Taking the data below line by line, count those that include the word "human" and report the number alone.

--- START ---

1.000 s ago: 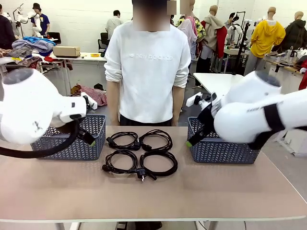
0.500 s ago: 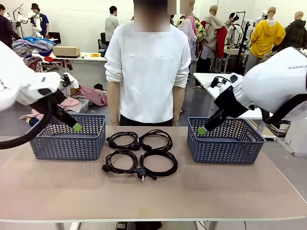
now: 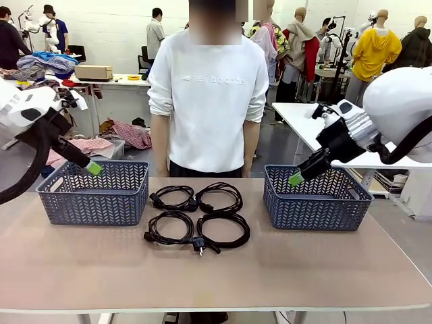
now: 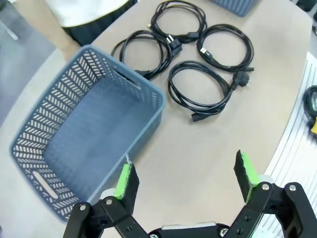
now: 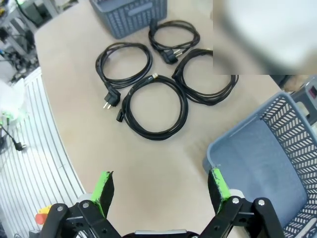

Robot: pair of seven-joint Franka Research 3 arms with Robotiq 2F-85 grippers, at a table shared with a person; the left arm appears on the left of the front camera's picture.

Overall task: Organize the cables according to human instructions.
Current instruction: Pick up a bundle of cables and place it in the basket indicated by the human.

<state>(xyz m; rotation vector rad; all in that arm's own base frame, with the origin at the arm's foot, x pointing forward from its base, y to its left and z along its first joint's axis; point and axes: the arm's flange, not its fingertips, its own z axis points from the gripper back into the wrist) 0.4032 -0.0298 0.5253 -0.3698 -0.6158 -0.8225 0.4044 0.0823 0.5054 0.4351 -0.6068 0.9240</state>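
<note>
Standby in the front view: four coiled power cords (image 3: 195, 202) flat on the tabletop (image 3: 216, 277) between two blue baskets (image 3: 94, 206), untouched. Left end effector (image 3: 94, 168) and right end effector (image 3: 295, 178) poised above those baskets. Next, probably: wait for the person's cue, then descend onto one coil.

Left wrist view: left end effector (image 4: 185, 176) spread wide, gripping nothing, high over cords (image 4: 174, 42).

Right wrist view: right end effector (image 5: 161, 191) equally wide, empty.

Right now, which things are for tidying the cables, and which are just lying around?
For the job: the four black cables; probably also the left basket and right basket beside them.

Just lying about: the clothes pile, the cardboard box and the checked cloth, all far behind.
</note>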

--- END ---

Solution for this problem – 2